# Problem description
When you reach the line in the data below that contains "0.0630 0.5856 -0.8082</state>", please start repeating lines exactly, and stop after the line that contains "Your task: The", repeating nothing else.
==== Exercise material
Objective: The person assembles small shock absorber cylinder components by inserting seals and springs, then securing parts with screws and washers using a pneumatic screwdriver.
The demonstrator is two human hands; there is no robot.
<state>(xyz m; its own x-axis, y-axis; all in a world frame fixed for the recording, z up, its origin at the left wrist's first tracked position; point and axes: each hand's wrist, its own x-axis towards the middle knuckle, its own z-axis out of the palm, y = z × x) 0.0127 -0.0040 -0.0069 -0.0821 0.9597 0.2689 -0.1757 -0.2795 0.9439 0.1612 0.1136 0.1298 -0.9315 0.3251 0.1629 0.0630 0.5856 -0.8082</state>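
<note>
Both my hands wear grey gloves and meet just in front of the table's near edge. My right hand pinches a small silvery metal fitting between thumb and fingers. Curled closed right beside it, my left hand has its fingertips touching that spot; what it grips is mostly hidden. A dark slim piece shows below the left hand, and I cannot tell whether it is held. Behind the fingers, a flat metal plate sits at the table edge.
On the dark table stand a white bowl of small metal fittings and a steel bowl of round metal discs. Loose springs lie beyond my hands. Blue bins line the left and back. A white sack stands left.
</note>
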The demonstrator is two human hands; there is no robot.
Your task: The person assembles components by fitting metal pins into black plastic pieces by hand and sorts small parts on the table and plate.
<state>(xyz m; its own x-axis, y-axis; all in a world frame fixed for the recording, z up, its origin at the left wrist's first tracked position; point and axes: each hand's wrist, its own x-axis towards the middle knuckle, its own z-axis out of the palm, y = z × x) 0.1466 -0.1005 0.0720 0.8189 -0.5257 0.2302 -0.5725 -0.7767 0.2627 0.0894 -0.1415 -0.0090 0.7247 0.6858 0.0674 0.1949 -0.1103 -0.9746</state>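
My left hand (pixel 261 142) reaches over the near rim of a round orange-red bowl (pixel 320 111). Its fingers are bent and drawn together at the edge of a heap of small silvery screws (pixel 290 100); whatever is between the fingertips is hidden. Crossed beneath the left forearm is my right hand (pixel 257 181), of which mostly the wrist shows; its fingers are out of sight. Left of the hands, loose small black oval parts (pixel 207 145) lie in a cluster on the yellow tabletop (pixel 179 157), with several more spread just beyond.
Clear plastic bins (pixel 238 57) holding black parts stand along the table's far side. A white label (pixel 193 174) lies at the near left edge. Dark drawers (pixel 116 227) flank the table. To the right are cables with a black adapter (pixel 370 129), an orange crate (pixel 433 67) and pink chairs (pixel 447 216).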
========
# Reply to the task
<state>(xyz m; its own x-axis, y-axis; all in a world frame fixed for the recording, z up, its origin at the left wrist's first tracked position; point and axes: each hand's wrist, its own x-axis towards the middle knuckle, its own z-axis out of the palm, y = z × x) 0.0127 -0.0040 -0.0069 -0.0821 0.9597 0.2689 -0.1757 -0.2795 0.9439 0.1612 0.1136 0.1298 -0.9315 0.3251 0.1629 0.0630 0.5856 -0.8082</state>
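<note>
Both my hands wear grey gloves and meet just in front of the table's near edge. My right hand pinches a small silvery metal fitting between thumb and fingers. Curled closed right beside it, my left hand has its fingertips touching that spot; what it grips is mostly hidden. A dark slim piece shows below the left hand, and I cannot tell whether it is held. Behind the fingers, a flat metal plate sits at the table edge.
On the dark table stand a white bowl of small metal fittings and a steel bowl of round metal discs. Loose springs lie beyond my hands. Blue bins line the left and back. A white sack stands left.
</note>
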The demonstrator is two human hands; there is no robot.
Your task: The person assembles components by fitting metal pins into black plastic pieces by hand and sorts small parts on the table and plate.

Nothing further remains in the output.